Bring back the turbo era and ban refueling!
1998
These cars look ridiculous - is this Formula 3? These stupid narrow cars with grooved tyres look absurd. This is not Formula 1.
OK, it's great McLaren is winning championships again and it's not just all about Williams for once. But they've won nine races - only Schumacher in the Ferrari can get near them.
Mika Hakkinen just has it easy in the best car. It's as if he doesn't have to try. What did he win before '98? One gifted win at the end of '97.
What we need is bigger cars, proper tyres and drivers who are willing to put it on the line like Gilles Villeneuve did 20 years ago.
1988
Yawn. Another McLaren win. That's 15 out of 16 this year. If it wasn't for Ferrari's one-two at Monza after Jean-Louis Schlesser collided with Ayrton Senna while being lapped, we wouldn't have seen any variety.

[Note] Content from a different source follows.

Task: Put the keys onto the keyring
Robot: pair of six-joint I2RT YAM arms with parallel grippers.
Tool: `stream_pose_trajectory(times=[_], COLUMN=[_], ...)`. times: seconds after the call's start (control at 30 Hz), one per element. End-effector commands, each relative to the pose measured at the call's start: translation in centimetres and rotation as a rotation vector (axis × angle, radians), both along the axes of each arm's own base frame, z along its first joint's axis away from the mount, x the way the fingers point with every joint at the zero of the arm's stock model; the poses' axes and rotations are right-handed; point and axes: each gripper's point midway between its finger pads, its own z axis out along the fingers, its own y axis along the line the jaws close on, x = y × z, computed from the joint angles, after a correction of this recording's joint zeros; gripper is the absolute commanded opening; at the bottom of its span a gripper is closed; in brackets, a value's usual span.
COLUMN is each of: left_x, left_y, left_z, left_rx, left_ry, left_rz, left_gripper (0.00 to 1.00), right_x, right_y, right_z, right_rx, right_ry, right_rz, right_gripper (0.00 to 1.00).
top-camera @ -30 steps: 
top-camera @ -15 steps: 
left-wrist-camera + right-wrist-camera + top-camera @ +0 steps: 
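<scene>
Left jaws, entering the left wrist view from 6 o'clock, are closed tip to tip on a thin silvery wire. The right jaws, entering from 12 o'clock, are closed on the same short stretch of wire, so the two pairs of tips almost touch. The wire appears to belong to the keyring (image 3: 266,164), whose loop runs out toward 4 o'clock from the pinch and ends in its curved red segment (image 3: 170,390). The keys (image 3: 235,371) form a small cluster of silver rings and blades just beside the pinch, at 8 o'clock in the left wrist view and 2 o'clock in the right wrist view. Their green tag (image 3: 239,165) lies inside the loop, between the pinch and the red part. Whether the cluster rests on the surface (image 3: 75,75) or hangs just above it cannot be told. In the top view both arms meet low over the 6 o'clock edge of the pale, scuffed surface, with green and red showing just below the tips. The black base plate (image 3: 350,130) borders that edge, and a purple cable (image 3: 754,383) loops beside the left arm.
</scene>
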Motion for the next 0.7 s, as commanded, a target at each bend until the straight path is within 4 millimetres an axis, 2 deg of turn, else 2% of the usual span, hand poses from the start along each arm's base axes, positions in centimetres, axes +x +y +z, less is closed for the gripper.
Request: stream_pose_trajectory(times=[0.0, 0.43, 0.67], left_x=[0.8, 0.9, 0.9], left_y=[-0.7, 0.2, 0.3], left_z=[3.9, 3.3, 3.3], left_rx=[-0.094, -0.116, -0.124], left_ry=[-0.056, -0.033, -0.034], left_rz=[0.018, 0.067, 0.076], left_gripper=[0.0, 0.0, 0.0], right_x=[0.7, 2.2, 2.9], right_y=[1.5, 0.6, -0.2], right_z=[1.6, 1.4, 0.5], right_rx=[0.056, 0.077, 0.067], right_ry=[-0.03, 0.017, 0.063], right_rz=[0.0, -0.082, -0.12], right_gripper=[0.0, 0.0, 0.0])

I can't wait for normally-aspirated engines to return next year. What's the point of the current rules with 2.5 bar of pressure and just 150 litres per race? It means Senna and Prost are just on an economy run all the time.
With that Honda engine advantage, the only place Ferrari could even get close in qualifying was Silverstone. So you always know it's going to be a red and white front row.
As for overtaking, there's hardly any of it. Just cars driving off into the distance and everyone watching hoping they will break.
The only time things get interesting is when Ivan Capelli in that March does something. Wonder if that young technical director Adrian Newey will ever come to much?
1978
Last year Ferrari, this year Lotus. I just want to see a proper battle at the front between teams and drivers.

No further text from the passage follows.